On the other hand, CommandNotFound would fix the issue for libvirt, so 
if you don't want to invent a new error class, then that's the way to go.

Michal
Markus Armbruster Aug. 30, 2019, 11:52 a.m. UTC | #5
Michal Privoznik <mprivozn@redhat.com> writes:

> On 8/29/19 3:12 PM, Eric Blake wrote:
>> On 8/29/19 8:04 AM, Michal Privoznik wrote:
>>
>>>>> A bit of background: up until very recently libvirt used qemu-ga
>>>>> in all or nothing way. It didn't care why a qemu-ga command
>>>>> failed. But very recently a new API was introduced which
>>>>> implements 'best effort' approach (in some cases) and thus
>>>>> libvirt must differentiate between: {CommandNotFound,
>>>>> CommandDisabled} and some generic error. While the former classes
>>>>> mean the API can issue some other commands the latter raises a
>>>>> red flag causing the API to fail.
>>>>
>>>> Why do you need to distinguish CommandNotFound from CommandDisabled?
>>>
>>> I don't. That's why I've put them both in curly braces. Perhaps this
>>> says its better:
>>>
>>> switch (klass) {
>>>    case CommandNotFound:
>>>    case CommandDisabled:
>>>          /* okay */
>>>          break;
>>>
>>
>> So the obvious counter-question - why not use class CommandNotFound for
>> a command that was disabled, rather than readding another class that has
>> no distinctive purpose?
>>
>>
>
> Because disabling a command is not the same as nonexistent
> command. While a command can be disabled by user/sysadmin, they are
> disabled at runtime by qemu-ga itself for a short period of time
> (e.g. on FS freeze some commands are disabled - typically those which
> require write disk access). And I guess reporting CommandNotFound for
> a command that does exist only is disabled temporarily doesn't reflect
> the reality, does it?
>
> On the other hand, CommandNotFound would fix the issue for libvirt, so
> if you don't want to invent a new error class, then that's the way to
> go.

I'm fine with changing the error to CommandNotFound.

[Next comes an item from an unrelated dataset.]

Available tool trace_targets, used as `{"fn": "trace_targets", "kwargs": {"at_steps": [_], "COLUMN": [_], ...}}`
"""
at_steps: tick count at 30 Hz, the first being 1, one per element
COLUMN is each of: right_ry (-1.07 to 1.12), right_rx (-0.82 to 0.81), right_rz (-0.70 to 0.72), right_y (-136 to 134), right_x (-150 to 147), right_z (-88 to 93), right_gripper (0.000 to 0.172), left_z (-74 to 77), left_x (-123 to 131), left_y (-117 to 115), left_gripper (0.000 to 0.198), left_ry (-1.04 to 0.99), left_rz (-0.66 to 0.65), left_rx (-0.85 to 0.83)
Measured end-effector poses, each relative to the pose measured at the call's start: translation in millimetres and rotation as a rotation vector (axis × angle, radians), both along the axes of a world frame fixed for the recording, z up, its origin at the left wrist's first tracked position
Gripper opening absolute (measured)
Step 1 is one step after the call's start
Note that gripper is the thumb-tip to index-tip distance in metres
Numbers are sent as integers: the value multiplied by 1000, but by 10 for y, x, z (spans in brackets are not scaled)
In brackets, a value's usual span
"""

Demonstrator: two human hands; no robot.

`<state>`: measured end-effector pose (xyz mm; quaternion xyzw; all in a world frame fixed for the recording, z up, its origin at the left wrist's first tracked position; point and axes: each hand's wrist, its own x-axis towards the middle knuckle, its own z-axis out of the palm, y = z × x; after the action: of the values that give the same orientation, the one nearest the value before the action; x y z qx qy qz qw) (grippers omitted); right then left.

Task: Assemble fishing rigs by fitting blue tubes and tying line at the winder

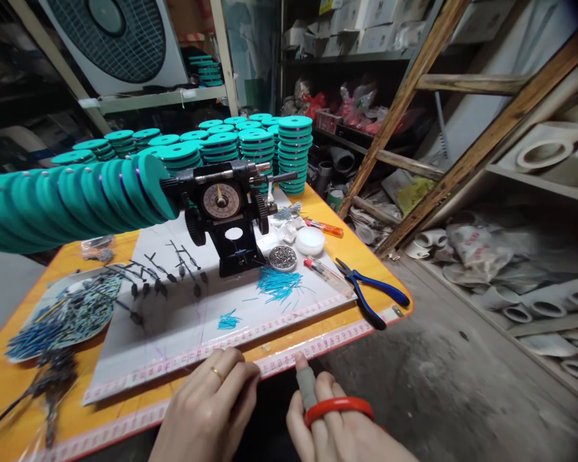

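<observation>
- Since the red handle (341,405) loops around my curled right hand's (332,423) fingers, just off the table (253,351) edge, it presumably needs no hard grip.
- My left hand (207,404) bends loosely by that edge, perhaps for steadiness (whether it pinches anything, I cannot tell).
- Pliers (350,273) and blue pieces (280,284) lie ahead, probably for easy reach.

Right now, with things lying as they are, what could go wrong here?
The pliers lie right at the edge of the table, so a bump might knock them to the floor. The loose blue bits have nothing around them and could scatter if brushed by the hands, left or right. The tall spool stack might topple if jolted.
</observation>
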<state>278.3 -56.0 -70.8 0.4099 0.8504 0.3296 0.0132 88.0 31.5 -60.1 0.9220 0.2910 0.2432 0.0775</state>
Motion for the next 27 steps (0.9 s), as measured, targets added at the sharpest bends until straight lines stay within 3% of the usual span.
{"fn": "trace_targets", "kwargs": {"at_steps": [9, 14, 22, 27], "right_ry": [-74, 3, -2, -76], "right_rx": [-50, -14, 15, -47], "right_rz": [4, 39, 31, 35], "right_y": [-60, -42, -35, -46], "right_x": [42, 60, 63, 84], "right_z": [91, 44, 16, 82], "right_gripper": [48, 47, 45, 51], "left_z": [-20, -42, -65, -105], "left_x": [27, 10, 44, 30], "left_y": [-44, -51, -29, -20], "left_gripper": [10, 12, 22, 13], "left_ry": [4, 36, -111, -90], "left_rz": [53, 39, 32, 17], "left_rx": [-6, -67, -55, -46]}}
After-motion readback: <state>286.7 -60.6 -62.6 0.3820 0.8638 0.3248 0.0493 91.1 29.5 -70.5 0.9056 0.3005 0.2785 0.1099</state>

I'm reluctant to add back CommandDisabled.  I doubt it's necessary.

To arrive at an informed opinion, I had to figure out how this command
disablement stuff works.  I can just as well send it out, so here goes.

Let's review our command disable feature.

Commands are enabled on registration, see qmp_register_command().

To disable, call qmp_disable_command().  Only qga/main.c does, in two
places:

* ga_disable_non_whitelisted(): disable all commands except for
  ga_freeze_whitelist[], which is documented as /* commands that are
  safe to issue while filesystems are frozen */

* initialize_agent(): disable blacklisted commands.  I figure these are
  the ones blacklisted with -b, plus commands blacklisted due to build
  configuration.  The latter feels inappropriate; we should use QAPI
  schema conditionals to compile them out instead (QAPI conditionals
  didn't exist when the blacklisting code was written).

Disabled commands can be re-enabled with qmp_enable_command().  Only
qga/main.c does, in ga_enable_non_blacklisted().  I figure it re-enables
the commands ga_disable_non_whitelisted() disables.  Gets called when
guest-fsfreeze-freeze freezes nothing[1], and when guest-fsfreeze-thaw
succeeds[2].

Command dispatch fails when the command is disabled, in
do_qmp_dispatch().  The proposed patch changes the error reply.

QGA's guest-info shows whether a command is disabled
(GuestAgentCommandInfo member @enabled, set in qmp_command_info()).

QMP's query-commands skips disabled commands, in query_commands_cb().
Dead, as nothing ever disables QMP commands.  Skipping feels like a bad
idea anyway.

Analysis:

There are three kinds of disabled commands: compile-time (should be
compiled out instead), permanently blacklisted with -b, temporarily
disabled while filesystems are frozen.

There are two states: thawed (first two kinds disabled) and frozen (all
three kinds disabled).

Command guest-fsfreeze-freeze[3] goes to state frozen or else fails.

Command guest-fsfreeze-thaw goes to state thawed or else fails.

guest-fsfreeze-status reports the state.

Note that the transition to frozen (and thus the temporary command
disablement) is under the control of the QGA client.  There is no
TOCTTOU between guest-info telling you which commands are disabled and
executing the next command.  My point is: the client can figure out
whether a command is disabled before executing it.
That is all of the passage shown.